Askerî çözüm tek, ama siyasî çözümler aklınız ve sağduyunuz kadar çok. Sorunu PKK sorunu olarak görmek, dünyaya miyop gözlüklerle bakmaktır. Sorunu PKK sorununa indirgeyenler, farkında olmadan PKK’ya geniş bir meşruiyet alanı açıyorlar. PKK koordinatörlüğü diye bir unvan tesis etmenin, her konuda PKK’dan dem vurmanın başka anlamı var mı?
PKK’nın siyasallaşmasından korkmak niye? Bırakalım siyasallaşsın. Kanunlarımız ortada; suç işleyenler hukuk devletini tanımış olacaklar.
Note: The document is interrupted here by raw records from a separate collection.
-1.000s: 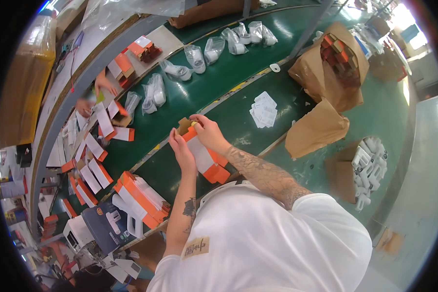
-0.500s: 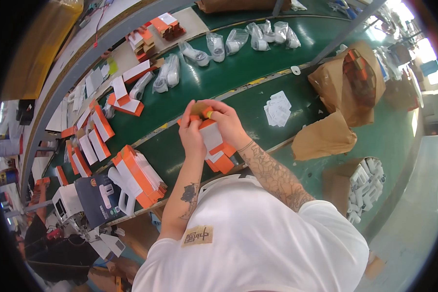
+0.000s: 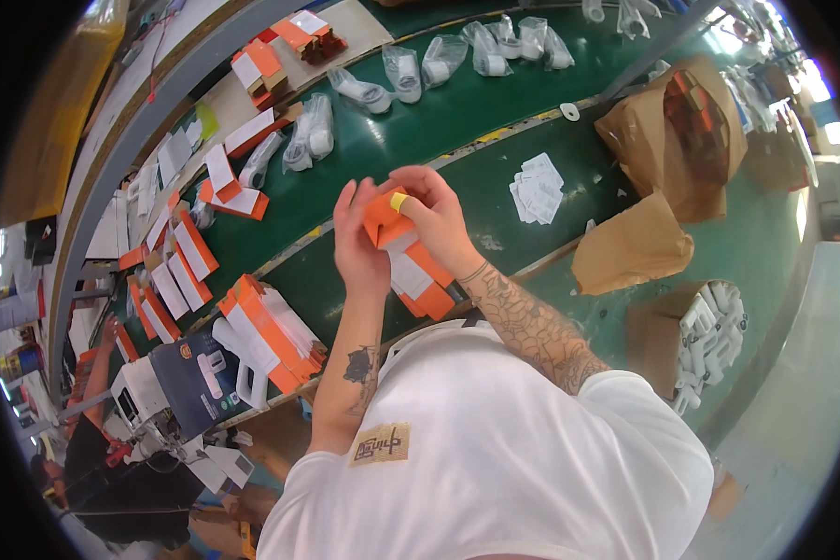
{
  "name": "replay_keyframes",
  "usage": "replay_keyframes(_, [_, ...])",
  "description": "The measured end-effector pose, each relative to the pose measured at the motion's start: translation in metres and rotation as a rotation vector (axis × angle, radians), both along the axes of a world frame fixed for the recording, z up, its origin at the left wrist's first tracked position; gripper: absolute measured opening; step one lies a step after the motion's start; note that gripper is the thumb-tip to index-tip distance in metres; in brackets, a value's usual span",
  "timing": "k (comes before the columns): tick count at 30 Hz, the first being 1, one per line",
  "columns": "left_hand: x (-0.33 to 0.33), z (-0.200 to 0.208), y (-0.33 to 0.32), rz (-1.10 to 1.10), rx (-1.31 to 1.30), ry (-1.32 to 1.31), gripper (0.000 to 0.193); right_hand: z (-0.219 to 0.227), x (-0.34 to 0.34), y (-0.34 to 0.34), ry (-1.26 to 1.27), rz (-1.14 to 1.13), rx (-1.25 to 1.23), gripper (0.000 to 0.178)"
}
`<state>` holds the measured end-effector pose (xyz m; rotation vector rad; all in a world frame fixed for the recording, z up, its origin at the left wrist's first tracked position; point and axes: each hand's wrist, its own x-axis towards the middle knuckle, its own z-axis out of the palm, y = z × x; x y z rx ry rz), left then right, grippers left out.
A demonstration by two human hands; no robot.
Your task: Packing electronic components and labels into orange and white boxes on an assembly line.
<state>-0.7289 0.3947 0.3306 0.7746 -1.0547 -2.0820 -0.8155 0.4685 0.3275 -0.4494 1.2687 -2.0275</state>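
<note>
My right hand [image 3: 439, 219] holds a small orange carton [image 3: 383, 222] above the near bench, its thumb on the upper edge and its fingers curled behind. A yellow band [image 3: 399, 201] wraps that thumb. My left hand [image 3: 359, 245] is at the carton's left side, fingers stretched upward and slightly blurred; whether the palm touches the carton I cannot tell. Just below the hands lie flat orange-and-white cartons [image 3: 423, 287], partly covered by the right wrist. A stack of similar cartons [image 3: 269, 331] stands to the left on the bench edge.
Bagged white devices [image 3: 401, 75] line the green conveyor [image 3: 373, 149] beyond. White cards [image 3: 537, 189] lie right of my hands. Brown paper bags [image 3: 635, 245] and a cardboard box of white parts [image 3: 709, 341] are at right. A dark printed box [image 3: 196, 383] stands at left; a metal post [image 3: 658, 51] rises far right.
My left hand has loosened from the carton, its fingers now straighter. The carton's orange end shows more between the hands. At the far left table, another person's hand is out of sight.
</note>
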Motion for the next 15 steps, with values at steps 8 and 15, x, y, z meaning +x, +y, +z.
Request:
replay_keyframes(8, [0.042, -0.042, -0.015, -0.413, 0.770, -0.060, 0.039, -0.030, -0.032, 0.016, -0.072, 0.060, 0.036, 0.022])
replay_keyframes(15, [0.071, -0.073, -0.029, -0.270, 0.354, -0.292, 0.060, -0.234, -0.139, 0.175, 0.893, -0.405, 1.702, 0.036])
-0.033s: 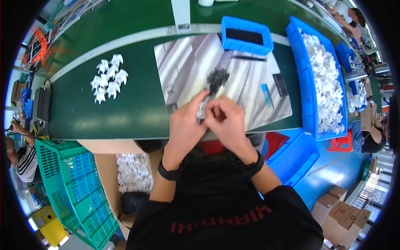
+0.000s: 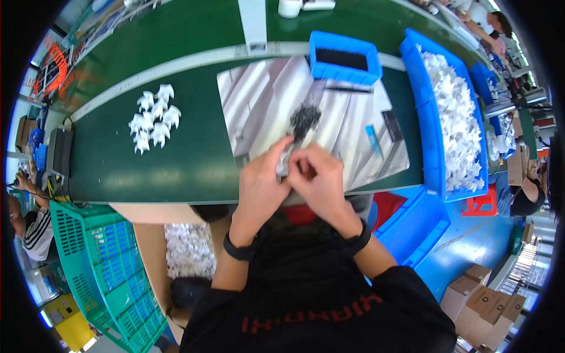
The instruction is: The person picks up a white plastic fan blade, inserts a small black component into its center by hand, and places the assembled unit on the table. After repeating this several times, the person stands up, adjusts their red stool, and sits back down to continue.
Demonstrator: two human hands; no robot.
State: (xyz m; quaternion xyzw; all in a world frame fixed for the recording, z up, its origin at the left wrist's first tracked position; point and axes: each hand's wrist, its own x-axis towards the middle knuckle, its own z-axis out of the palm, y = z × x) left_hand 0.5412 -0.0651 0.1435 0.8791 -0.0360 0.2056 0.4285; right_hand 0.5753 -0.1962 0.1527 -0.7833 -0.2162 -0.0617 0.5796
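Note:
Close together over the near edge of the patterned sheet (image 2: 259, 94), both hands meet at a small white plastic part (image 2: 282, 165). My left hand (image 2: 263, 179) is closed around this part, and most of it is hidden by the fingers. My right hand (image 2: 318, 176) pinches at the part's right side with thumb and forefinger; what lies between those fingertips is too small to make out. Just beyond the fingers lies a pile of small black pieces (image 2: 306, 119). To the left, several white pointed plastic parts (image 2: 156, 120) form a group on the green table (image 2: 194, 170).
A blue bin with black contents (image 2: 344, 73) stands at the sheet's far edge, beside a dark slim tool (image 2: 350, 90). A light-blue strip (image 2: 374, 141) lies on the right. A long blue bin (image 2: 421, 100) holds many white parts. Below left are a green crate (image 2: 112, 259) and an open carton (image 2: 150, 247).
The whole view has shifted slightly, so the table and bins sit a little lower in the picture. Both hands keep nearly the same grip on the white part.

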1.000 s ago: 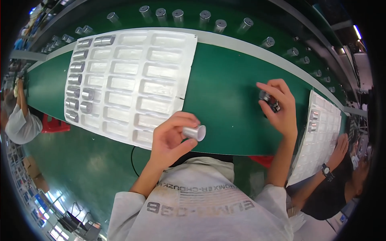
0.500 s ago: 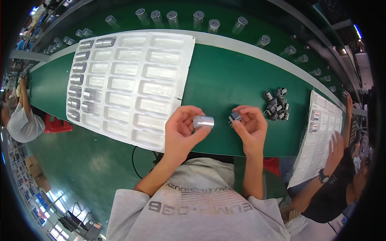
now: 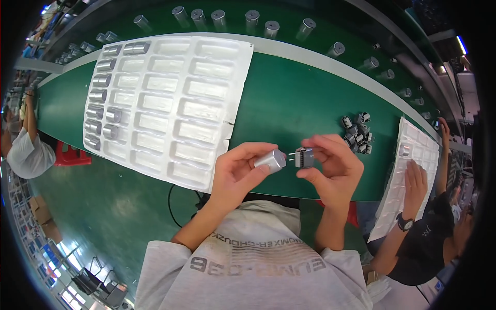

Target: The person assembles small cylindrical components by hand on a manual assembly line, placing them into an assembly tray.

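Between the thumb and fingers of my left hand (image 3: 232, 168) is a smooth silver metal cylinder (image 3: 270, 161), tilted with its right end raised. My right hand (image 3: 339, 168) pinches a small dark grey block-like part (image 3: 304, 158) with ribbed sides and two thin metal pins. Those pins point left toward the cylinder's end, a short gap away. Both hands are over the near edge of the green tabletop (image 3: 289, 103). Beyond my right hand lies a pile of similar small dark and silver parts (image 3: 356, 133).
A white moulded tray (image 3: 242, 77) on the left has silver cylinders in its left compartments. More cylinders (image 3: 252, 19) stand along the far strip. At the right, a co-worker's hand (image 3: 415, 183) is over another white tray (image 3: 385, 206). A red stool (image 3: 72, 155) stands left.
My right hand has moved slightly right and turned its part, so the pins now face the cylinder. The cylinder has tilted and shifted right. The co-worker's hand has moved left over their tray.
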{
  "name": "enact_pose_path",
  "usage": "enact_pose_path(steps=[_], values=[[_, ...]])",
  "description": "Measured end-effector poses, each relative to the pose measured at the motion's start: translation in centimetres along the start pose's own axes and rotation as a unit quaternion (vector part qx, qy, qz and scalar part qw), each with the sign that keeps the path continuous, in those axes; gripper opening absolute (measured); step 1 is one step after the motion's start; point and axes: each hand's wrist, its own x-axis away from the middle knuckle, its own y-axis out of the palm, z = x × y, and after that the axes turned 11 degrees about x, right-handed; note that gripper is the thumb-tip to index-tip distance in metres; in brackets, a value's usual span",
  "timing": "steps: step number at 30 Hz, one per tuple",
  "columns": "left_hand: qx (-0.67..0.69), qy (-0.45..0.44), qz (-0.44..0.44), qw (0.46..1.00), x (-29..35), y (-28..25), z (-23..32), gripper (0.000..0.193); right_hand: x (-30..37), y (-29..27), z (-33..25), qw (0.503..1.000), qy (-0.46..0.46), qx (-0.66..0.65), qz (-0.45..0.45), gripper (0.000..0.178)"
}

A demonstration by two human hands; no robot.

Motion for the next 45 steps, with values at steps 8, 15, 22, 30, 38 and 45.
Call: enact_pose_path(steps=[8, 15, 22, 30, 38, 45], values=[[-0.043, 0.028, -0.044, 0.998, 0.1, 0.1, 1.1, 0.036, -1.8, 0.6, -0.7, 0.982, -0.113, 0.142, -0.061, 0.041], [-0.178, 0.032, -0.075, 0.981, 0.3, -0.3, 2.0, 0.039, -1.7, 0.4, 0.0, 0.978, -0.121, 0.138, -0.101, 0.035], [-0.256, 0.08, -0.049, 0.962, 0.5, 0.3, 1.2, 0.039, -1.5, 0.1, 1.0, 0.976, -0.112, 0.15, -0.109, 0.035], [-0.216, 0.008, -0.041, 0.976, 0.2, -0.4, 1.5, 0.047, -0.2, 1.6, 3.3, 0.99, -0.081, 0.092, -0.073, 0.036], [-0.383, 0.176, 0.017, 0.907, 1.4, -2.6, 9.6, 0.049, -14.8, -6.8, 2.1, 0.817, -0.182, 0.535, 0.11, 0.03], [-0.766, 0.253, 0.227, 0.546, 2.5, -12.5, 17.9, 0.038, -21.9, -12.3, 8.0, 0.771, -0.121, 0.625, -0.036, 0.039]])
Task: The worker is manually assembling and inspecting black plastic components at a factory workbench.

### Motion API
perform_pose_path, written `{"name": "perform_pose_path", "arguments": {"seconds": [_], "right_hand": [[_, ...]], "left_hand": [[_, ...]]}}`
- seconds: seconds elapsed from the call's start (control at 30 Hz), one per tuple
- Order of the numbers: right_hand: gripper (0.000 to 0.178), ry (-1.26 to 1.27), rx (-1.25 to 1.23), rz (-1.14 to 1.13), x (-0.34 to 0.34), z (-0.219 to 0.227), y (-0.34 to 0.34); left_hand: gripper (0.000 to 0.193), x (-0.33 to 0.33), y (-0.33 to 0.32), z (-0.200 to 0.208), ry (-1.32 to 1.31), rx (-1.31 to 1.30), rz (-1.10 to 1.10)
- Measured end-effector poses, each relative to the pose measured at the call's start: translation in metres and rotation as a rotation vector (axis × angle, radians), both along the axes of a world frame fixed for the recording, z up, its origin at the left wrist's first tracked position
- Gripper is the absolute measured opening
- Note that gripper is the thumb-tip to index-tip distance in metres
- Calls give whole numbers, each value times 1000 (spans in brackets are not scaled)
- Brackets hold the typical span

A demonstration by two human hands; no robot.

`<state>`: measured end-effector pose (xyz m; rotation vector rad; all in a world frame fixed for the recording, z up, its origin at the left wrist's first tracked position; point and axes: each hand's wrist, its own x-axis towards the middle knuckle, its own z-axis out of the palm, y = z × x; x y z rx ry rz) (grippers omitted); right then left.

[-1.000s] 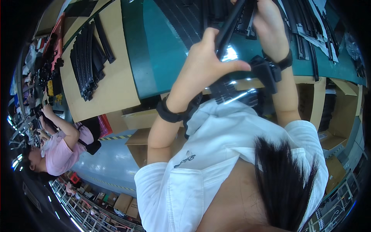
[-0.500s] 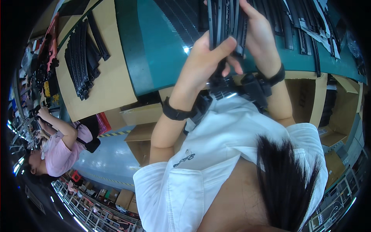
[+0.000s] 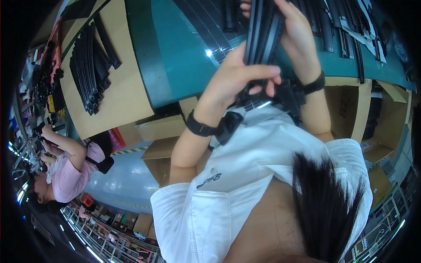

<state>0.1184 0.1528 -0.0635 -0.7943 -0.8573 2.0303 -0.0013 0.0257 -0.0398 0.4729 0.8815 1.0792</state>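
Observation:
A bundle of long black plastic strips (image 3: pixel 264 35) stands between my hands at the table's front edge, its top cut off by the picture's upper rim. My left hand (image 3: pixel 239 72) is closed around the lower end, the thumb lying across the front of the strips and fingertips showing beneath. Higher up, my right hand (image 3: pixel 298 39) grips the bundle from the right side, some of its fingers behind the strips. Each wrist wears a black band with a small device.
On the green table (image 3: pixel 169 65), more black strips lie at the far right (image 3: pixel 329 30) over white paper. Several strips (image 3: pixel 90 65) rest on a cardboard sheet (image 3: pixel 127 96) at left. Open cardboard boxes (image 3: pixel 351 109) stand below. A person in pink (image 3: pixel 70 175) works at far left.
The bundle has turned in my hands, so smoother, broader faces of the strips show. My left thumb has shifted down and straightened across the strips.

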Motion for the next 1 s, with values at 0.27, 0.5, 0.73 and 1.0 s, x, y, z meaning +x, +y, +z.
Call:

Türkiye böylelikle şiddet çılgınlığını geride bırakacak. Silahın değil sağduyunun egemen olduğu şartlarda bizim de, Kürtlerin de söyleyeceği çok söz var. Bu sözlerin hiçbiri yaralayıcı olmayacaktır.
Bütünüyle Kürt sorununun siyasallaşmasından endişe edenlerin, elinde silah bulunduranlar olması ve Baykal gibi demagoglardan ibaret kalması doğal. Bu durum bile tek başına Türkiye’yi halkı merkeze alan sivil siyasetçilerin yönetmesi gereğine haklı bir gerekçe oluşturuyor.